By Phil West, WCI Contributor
There’s a simple way to think of net worth: Take your assets, subtract your liabilities, and you’re left with a number that helps you understand how financially stable you are. But when you’re a physician, it can be a little more complicated than just adding and subtracting those numbers—you want to be thinking about expected net worth as well as net worth.
As we discussed in a prior article on figuring up net worth, a formula found in The Millionaire Next Door “discussed a rule of thumb to determine if you were an average accumulator of wealth, an under-accumulator of wealth, or a prodigious accumulator of wealth.” But we also wrote about creating a better and more representative indicator of net worth tailored to physicians, so let’s start there. That formula is:
Expected Net Worth of a Doctor (ENWD) = Average Post-Residency Income x Years Since Training x 0.25
As we previously wrote:
“A family doctor averaging $150,000 a year for 10 years since leaving residency should have a net worth of $188,000-$750,000. An orthopedist averaging $500,000 for five years since leaving residency should have a net worth of $313,000-$1.25 million.”
Most people—including some doctors—have a sizable portion of their net worth in their homes. That’s obviously an important component of people’s lives, but it shouldn’t necessarily be where their net worth is concentrated. As Dr. Jim Dahle previously pointed out, “In my experience, the wealthier you are the less of a difference the value of your home should make. That's because, in many ways, a home is generally more of a liability than an asset.”
Stocks, bonds, retirement accounts, investments like land or other real estate assets, and cash holdings (like checking and savings accounts) can make up one’s net worth.
Why Net Worth Matters
We’ll go ahead and state the obvious . . . the greater your net worth, the more comfortably you can live in retirement and the more worth you can (eventually) pass on to your heirs.
There’s at least one advantage that comes from having a high net worth that you might not be aware of. As Investopedia noted, “Investors with a net worth, excluding their primary residence, of at least $1 million—either alone or together with their spouse—are ‘accredited investors' in the eyes of the Securities and Exchange Commission (SEC), and, therefore, permitted to invest in unregistered securities offerings.” Think of an accredited investor as a person with a doctor-like income who is allowed to buy investments, particularly in real estate, that aren't available to those with lower salaries or less net worth.

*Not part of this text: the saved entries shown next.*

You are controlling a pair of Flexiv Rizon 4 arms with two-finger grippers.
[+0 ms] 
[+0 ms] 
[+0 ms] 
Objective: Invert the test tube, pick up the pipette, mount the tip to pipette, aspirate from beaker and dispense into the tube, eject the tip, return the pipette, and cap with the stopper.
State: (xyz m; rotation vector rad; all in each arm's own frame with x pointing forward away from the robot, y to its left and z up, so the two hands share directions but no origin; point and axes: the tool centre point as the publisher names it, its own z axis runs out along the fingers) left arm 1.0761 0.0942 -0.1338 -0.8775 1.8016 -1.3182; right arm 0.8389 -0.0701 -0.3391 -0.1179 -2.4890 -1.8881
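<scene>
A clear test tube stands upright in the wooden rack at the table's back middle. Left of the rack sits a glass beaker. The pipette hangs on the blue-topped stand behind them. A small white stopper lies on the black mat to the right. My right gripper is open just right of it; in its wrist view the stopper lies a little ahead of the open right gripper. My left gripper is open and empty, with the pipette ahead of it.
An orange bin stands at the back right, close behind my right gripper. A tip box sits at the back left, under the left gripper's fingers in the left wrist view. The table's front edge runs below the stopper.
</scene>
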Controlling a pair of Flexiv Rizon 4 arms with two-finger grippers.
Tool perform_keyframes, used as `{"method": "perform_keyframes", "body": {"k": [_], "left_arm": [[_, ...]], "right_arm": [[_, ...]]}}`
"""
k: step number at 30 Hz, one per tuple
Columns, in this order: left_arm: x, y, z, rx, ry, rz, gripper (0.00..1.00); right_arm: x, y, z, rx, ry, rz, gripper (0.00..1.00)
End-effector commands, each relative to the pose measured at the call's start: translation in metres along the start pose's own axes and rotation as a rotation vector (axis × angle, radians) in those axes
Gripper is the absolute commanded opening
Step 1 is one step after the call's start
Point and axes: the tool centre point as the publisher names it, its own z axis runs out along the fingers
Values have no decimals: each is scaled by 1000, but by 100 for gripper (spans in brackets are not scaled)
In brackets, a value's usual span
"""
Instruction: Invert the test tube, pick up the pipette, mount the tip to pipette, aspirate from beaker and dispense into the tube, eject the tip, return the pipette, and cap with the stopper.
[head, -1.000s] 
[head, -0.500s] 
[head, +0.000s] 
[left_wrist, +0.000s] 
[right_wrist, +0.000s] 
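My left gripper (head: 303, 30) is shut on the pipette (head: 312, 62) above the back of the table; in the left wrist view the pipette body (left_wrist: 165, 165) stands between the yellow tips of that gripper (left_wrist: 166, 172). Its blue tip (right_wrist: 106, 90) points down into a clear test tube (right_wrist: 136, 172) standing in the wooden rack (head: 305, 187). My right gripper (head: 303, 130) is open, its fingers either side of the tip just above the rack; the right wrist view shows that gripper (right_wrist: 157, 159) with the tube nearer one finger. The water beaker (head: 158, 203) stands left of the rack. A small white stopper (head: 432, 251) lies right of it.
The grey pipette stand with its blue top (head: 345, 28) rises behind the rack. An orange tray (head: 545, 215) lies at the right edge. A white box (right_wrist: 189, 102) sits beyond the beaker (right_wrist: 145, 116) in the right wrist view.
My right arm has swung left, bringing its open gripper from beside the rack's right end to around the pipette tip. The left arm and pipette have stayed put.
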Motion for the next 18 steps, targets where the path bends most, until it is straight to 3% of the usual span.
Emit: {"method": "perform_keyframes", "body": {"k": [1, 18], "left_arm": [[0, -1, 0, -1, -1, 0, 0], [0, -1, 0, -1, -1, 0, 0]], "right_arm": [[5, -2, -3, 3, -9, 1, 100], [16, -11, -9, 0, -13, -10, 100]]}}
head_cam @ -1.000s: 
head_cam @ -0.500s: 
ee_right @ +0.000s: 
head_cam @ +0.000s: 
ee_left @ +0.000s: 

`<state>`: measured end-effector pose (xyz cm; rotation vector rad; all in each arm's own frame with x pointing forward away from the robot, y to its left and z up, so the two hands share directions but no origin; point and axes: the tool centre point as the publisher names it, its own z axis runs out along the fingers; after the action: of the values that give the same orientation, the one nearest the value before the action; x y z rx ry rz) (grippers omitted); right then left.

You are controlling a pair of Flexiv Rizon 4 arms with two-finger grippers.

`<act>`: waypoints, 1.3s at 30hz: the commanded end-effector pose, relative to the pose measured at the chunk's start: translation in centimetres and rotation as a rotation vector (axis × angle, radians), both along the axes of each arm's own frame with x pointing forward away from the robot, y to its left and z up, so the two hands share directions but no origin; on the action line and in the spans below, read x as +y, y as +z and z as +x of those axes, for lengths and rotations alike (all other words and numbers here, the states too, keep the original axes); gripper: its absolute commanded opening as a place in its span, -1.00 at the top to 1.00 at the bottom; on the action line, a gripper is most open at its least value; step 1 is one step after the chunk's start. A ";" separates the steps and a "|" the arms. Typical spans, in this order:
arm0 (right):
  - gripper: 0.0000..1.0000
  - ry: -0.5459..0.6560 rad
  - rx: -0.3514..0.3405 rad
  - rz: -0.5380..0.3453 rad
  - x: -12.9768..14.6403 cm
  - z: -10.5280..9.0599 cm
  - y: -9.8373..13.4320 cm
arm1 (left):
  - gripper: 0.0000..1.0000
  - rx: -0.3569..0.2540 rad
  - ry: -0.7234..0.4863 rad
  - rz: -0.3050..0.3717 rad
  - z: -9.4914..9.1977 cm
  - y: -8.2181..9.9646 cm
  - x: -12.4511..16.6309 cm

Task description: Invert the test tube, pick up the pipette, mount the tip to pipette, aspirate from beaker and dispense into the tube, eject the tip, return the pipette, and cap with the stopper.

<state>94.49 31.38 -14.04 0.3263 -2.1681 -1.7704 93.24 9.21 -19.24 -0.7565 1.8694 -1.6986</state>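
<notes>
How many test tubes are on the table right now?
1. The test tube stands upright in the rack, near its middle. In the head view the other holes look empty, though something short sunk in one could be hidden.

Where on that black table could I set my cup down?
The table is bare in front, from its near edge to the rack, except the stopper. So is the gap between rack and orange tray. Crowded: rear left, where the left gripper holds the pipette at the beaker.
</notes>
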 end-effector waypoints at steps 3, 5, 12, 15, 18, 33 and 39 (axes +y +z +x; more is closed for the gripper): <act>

That’s definitely a “caveat emptor” situation—and just because you can invest in these types of offerings doesn’t mean you should. But it does widen the range of possibilities for where you can put your money.
What Does Knowing Your Net Worth Inform?
As you work on developing your net worth, you want to think about a few aspects of your assets and your liabilities that might inform your future investments and spending decisions.
First of all, you might be working now, but there will come a time when you’re not. There are the expected times—when you retire—and the unexpected times, when you might need disability insurance to help you through an illness or injury. You need to build those retirement portfolio assets for after you stop practicing, and you should invest in insurance or some other backup plan (as we’ve discussed, disability insurance is a good way to deal with the reality that affects one in seven doctors at some point in their careers).
It also helps you ascertain which debts are most important to pay off, so you’re not carrying those liabilites long-term, and what assets to invest in. It’s also helpful for thinking about where your assets are placed—which are stable vs. risky and liquid vs. illiquid.
The closer you are to retirement, you may want to move more toward the stable and liquid ends of the spectrum, but that’s also going to depend on how much net worth you’ve amassed.
Simply put, the more net worth you have, the more flexibility you have.